The New York Times
December 4, 2006

Chávez Wins Easily in Venezuela

By SIMON ROMERO

CARACAS, Venezuela, Dec. 3 — President Hugo Chávez was re-elected in a landslide on Sunday night, as voting tallies poured in from throughout the country. Mr. Chávez’s main opponent conceded defeat, paving the way for the president to begin a new six-year term.

With 78 percent of the votes counted, Mr. Chávez was ahead with 61 percent, compared with 38 percent for Manuel Rosales, the governor of Zulia State, Venezuela’s electoral council said late Sunday night as it declared Mr. Chávez the winner. Thousands of supporters filed into the streets around Miraflores, the presidential palace downtown, to hear Mr. Chávez deliver a victory speech in the rain.

“Long live the socialist revolution!” Mr. Chávez yelled to the crowd, pumping his fist in the air. His supporters, many of them dancing, reacted by chanting, “Ooh-ah, Chávez isn’t leaving!”

The win for Mr. Chávez gives him a stronger mandate to press forward with his socialist-inspired policies in Venezuela and abroad. He signaled as much in his victory speech, invoking figures from Jesus Christ to Pancho Villa as influences for his ambitious plans.

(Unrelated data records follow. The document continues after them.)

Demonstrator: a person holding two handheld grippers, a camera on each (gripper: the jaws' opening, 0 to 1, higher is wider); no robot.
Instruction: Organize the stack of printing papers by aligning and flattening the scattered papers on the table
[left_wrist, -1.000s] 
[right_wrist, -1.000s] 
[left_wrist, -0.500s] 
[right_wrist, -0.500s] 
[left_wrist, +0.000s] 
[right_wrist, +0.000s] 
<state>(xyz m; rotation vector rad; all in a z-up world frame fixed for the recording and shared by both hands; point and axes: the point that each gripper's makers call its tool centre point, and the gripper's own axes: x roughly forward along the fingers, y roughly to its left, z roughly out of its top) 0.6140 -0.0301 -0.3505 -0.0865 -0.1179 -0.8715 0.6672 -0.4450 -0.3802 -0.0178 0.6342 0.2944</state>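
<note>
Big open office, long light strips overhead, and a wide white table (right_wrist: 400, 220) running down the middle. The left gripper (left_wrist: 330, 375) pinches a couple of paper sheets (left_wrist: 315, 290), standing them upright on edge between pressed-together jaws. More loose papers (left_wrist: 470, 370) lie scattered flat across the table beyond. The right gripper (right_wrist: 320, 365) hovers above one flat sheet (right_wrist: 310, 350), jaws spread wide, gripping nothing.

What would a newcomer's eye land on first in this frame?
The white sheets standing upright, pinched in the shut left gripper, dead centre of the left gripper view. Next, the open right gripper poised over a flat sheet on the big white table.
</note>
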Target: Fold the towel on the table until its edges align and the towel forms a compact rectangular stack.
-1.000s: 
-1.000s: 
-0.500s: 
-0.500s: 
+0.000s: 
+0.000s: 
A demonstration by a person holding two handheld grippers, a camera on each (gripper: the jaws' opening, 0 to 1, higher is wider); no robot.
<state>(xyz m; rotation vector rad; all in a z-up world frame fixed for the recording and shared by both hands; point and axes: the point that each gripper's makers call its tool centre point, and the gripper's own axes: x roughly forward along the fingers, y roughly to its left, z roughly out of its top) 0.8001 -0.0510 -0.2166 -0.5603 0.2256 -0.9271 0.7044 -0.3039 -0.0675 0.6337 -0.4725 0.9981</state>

The tension between the campaigns of Mr. Chávez and Mr. Rosales reflected a polarized electorate in Venezuela, but by contrast the voting itself was largely tranquil, with few reports of clashes or other violence. Both candidates spent heavily in the race, with supporters for Mr. Chávez and Mr. Rosales each using American polling companies until well into Sunday evening.

Evans/McDonough, a polling company based in Oakland, Calif., and hired by Venezuela’s national oil company, released an exit poll indicating that Mr. Chávez was ahead, with 58 percent of the vote, to 40 percent for Mr. Rosales.

The results showed Mr. Rosales doing better than had been forecast in some polls, and his advisers said that quick counts indicated that he had won in several states and Caracas. But Mr. Rosales conceded defeat in a brief speech Sunday night, while saying the margin of Mr. Chávez’s victory was narrower than official results indicated.

“It’s been a hard fight against the mechanisms, all the dimensions of the government,” Mr. Rosales said.

Antonio Márquez, an official with Mr. Rosales’s campaign, said: “There’s been a great deal of pressure exerted by the government to demonstrate that they won. This climate of tension is not positive for the country.”

Other campaign officials for Mr. Rosales said soldiers had forced some polling places to remain open past the 4 p.m. closing time on Sunday to allow supporters of Mr. Chávez to vote. International observers in various parts of the country, however, said the election took place without signs of wrongdoing.

“One had to be moved by the earnestness and attention to detail,” said Martin Garbus, a trial lawyer from New York invited by Venezuela’s government to observe the election in Sarare, a town in the state of Lara. “It was a lesson in participatory democracy.”

Once the official results are in, how Mr. Chávez and Mr. Rosales react will determine whether Venezuela will return to the instability and street violence that had marred earlier elections. Mr. Rosales said Sunday night that he would continue leading the political opposition in the country, but it was clear that many critics of Mr. Chávez were hoping for a stronger response.

Still, the margin in Mr. Chávez’s favor reflected widespread support for the president as Venezuela reaps the economic benefits of high oil prices. Mr. Chavez has redirected government spending by creating an array of social welfare programs that benefit the poor.

In Caracas, voting at the Simón Bolívar elementary school in San Blas, a slum in the Petare district, proceeded calmly on Sunday morning. Once outside after voting, some voters put on red shirts and hats, indicating their support for Mr. Chávez. “I’m red, very red,” said Carlos Gelvis, an unemployed man from Petare, in a reference to a refrain of Mr. Chávez’s campaign.

Mr. Chávez voted in the 23 de Enero district, a stronghold of support for his “Bolívarian revolution,” which espouses distributing oil revenues to the poor. The president arrived to vote in a red Volkswagen Beetle and surprisingly extended what seemed to be an olive branch to the Bush administration.

He responded to remarks by Thomas A. Shannon Jr., the United States assistant secretary of state for the Western Hemisphere, in a Spanish newspaper, El País, which had quoted him as saying, “The political battle that is unfolding within Venezuela is now conducted through democratic institutions.”

Mr. Chávez said that Mr. Shannon “at least recognized we have democracy in Venezuela,” and added, “I think these are good signs.”

Amid all the voters clad in red clothing in 23 de Enero was Henry Borrero, who stood out with his faded blue polo shirt and his opposition to Mr. Chávez. “I want a free country where my 21-year-old son has the freedom to choose,” said Mr. Borrero, who accompanied his mother, who also said she had voted for Mr. Rosales. “Not one where you need a red shirt to get a job.”

Jens Erik Gould and Jose Orozco contributed reporting.